▶ _DESCRIPTION OF THE TASK_: Each line starting at the one that contains "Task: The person" and ending at the one that contains "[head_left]" must be returned exactly, and the rest of the listing is left out.

▶ _EXTRACTED ENTRIES_:

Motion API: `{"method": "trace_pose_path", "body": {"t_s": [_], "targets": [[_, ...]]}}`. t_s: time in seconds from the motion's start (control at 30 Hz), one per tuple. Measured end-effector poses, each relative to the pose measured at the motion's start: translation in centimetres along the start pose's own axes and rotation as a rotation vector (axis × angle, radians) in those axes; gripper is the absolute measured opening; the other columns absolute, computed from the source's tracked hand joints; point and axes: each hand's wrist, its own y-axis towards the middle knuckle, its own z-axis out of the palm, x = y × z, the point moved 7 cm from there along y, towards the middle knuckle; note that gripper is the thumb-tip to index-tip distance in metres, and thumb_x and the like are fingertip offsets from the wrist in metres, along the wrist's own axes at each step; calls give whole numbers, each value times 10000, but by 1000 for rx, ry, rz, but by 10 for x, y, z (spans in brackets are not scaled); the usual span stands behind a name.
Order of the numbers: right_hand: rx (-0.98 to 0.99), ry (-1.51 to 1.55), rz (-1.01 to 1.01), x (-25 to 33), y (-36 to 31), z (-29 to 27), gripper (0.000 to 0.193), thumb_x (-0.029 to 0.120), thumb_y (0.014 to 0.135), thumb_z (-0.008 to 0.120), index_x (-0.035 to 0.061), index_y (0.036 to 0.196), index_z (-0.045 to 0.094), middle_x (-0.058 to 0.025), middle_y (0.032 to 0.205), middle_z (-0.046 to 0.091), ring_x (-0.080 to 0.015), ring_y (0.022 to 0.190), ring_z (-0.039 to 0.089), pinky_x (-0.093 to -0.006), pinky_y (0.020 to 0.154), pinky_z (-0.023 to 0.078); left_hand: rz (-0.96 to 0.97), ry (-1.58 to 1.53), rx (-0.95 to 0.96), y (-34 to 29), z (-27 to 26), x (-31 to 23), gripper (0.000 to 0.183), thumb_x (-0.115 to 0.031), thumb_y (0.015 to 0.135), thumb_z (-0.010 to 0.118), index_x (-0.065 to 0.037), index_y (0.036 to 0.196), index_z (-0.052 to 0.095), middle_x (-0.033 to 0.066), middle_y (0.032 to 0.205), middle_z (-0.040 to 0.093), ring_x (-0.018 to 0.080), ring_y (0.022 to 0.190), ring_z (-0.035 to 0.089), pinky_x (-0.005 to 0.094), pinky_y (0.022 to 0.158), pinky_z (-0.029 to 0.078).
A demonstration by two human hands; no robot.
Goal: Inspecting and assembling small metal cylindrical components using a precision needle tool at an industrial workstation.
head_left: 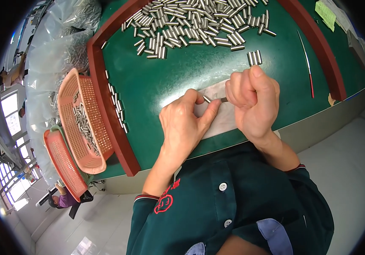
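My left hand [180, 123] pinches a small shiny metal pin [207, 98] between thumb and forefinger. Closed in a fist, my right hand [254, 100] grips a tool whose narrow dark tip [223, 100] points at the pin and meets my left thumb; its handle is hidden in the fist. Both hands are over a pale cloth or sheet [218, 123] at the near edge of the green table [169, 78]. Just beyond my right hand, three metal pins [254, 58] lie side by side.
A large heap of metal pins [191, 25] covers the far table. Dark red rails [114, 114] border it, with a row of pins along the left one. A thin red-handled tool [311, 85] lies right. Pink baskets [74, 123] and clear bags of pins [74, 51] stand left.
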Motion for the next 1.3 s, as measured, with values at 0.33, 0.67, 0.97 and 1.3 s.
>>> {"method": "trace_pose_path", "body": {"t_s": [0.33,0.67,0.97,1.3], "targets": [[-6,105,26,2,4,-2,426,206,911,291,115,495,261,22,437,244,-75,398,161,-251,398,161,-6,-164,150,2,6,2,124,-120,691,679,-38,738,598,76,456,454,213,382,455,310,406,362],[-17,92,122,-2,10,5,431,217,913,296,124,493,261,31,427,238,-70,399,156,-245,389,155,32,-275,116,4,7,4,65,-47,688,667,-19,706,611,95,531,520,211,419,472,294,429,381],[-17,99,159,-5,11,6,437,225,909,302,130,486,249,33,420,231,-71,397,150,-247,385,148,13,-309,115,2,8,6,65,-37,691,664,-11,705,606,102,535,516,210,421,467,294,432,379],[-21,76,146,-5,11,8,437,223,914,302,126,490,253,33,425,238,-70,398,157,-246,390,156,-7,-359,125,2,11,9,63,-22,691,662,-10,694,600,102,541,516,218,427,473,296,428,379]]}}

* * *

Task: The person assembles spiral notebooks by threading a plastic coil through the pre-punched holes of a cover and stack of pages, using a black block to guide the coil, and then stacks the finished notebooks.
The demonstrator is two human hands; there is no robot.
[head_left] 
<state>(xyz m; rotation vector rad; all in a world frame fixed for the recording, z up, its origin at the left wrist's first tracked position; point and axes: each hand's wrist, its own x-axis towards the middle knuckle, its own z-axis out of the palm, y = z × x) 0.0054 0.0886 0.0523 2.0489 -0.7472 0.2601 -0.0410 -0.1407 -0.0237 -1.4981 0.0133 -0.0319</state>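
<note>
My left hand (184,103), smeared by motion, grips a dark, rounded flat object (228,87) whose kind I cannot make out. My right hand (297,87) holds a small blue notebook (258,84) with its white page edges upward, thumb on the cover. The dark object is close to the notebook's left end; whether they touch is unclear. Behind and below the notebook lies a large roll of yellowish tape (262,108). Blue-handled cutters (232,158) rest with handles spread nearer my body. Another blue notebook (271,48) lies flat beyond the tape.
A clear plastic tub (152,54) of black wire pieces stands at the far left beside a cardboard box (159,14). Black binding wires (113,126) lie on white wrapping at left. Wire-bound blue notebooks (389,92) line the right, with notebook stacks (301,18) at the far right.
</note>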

▶ _RESPONSE TO THIS TASK_:
Task: The person assembles spiral notebooks by threading a plastic coil through the pre-punched holes of a cover and stack of pages, using a black block to guide the coil, and then stacks the finished notebooks.
The demonstrator is two human hands; there is no robot.
[head_left] 

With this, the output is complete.